Curator of the Jack London Museum and Research Center in Shreveport, Louisiana, Earle Labor first read Jack London in the seventh grade and became a London enthusiast. Seething at the long scholarly neglect of London and at critics who, making Henry James and James Joyce their darlings, disparaged seemingly effortless prose, Labor wrote in 2004 that “Jack London is difficult for the critics because he is so easy for readers.”1 In 1961, right on the cusp of the explosion of scholarly interest in London, Labor completed his doctoral dissertation on the author. He taught perhaps the first U.S. college course on London and later interviewed London’s two daughters; examined the personal diaries of Charmian Kittredge London, Jack’s second wife; and in 1974 published a well-regarded critical analysis of London’s writings.2 A teacher, a scholar, a London buff and keeper of the flame, Labor has achieved his stated aim of producing a “reliable account of his life story” (p. xvii) with this authoritative and highly readable biography.

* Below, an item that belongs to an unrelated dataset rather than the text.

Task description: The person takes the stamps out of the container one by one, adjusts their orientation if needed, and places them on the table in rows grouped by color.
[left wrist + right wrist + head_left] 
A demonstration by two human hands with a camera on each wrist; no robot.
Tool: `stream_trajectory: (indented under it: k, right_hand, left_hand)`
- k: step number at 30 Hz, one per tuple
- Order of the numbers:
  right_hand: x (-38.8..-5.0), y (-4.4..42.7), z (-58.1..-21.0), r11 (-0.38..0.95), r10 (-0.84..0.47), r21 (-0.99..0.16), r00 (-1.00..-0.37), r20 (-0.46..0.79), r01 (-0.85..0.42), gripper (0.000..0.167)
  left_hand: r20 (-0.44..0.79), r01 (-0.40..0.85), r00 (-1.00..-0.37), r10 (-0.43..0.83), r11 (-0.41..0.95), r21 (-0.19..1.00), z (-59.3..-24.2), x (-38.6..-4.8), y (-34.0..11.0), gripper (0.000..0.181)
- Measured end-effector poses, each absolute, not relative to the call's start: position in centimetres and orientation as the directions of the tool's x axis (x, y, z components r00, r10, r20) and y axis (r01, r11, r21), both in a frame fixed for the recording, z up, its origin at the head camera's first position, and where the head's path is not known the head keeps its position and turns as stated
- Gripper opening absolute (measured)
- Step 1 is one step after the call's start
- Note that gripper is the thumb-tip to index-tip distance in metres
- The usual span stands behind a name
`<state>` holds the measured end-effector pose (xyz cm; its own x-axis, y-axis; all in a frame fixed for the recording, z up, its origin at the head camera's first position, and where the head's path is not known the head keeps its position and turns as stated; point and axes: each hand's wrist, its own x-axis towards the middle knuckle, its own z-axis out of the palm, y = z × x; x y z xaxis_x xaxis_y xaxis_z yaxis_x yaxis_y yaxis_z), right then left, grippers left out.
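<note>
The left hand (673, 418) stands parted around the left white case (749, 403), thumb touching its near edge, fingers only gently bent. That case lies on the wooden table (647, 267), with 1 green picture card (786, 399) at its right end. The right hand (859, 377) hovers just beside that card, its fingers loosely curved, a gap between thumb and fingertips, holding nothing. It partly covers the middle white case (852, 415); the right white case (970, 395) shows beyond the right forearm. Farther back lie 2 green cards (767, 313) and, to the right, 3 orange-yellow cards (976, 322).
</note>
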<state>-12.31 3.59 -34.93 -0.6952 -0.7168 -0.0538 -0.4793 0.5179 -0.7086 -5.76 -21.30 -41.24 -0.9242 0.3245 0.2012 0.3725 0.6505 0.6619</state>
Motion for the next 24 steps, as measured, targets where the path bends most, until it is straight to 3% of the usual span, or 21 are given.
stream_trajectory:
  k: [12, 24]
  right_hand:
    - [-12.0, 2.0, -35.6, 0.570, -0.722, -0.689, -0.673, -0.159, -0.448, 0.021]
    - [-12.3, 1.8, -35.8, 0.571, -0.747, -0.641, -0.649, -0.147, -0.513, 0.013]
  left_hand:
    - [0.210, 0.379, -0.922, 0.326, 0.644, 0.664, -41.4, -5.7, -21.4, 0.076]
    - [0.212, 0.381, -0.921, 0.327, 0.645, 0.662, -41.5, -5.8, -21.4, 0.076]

Writing about London poses challenges. Alfred Kazin said that the greatest story London ever wrote was the one he lived. By the time he was twenty-one, Jack London had been a newsboy; “work-beast” in a cannery, laundry, and jute factory; oyster pirate; hobo; convict; socialist activist; student at Berkeley; sailor; seal hunter; Klondike Argonaut; and published author. Hailed as the “American Kipling” at twenty-four and internationally famous for The Call of the Wild (1903) at twenty-seven, he subsequently traveled to Japan and Korea to report on the Russo-Japanese War for the Hearst papers and ran for mayor of Oakland, California. He also piloted his forty-five-foot sailboat, the custom-built Snark, and its small and mostly incompetent crew from San Francisco to Hawaii to the Fijis and then to the Solomon Islands (where he would fight off cannibals) and on to Australia, where he reported the heavyweight-title fight between Tommy Burns and Jack Johnson for a New York paper. In addition, he became a stock breeder and rancher in the Sonoma Valley and produced more than fifty books, including short stories, plays, political manifestos, and [End Page 684] novels. (Lenin, on his deathbed, listened approvingly as his wife read him one of London’s stories.)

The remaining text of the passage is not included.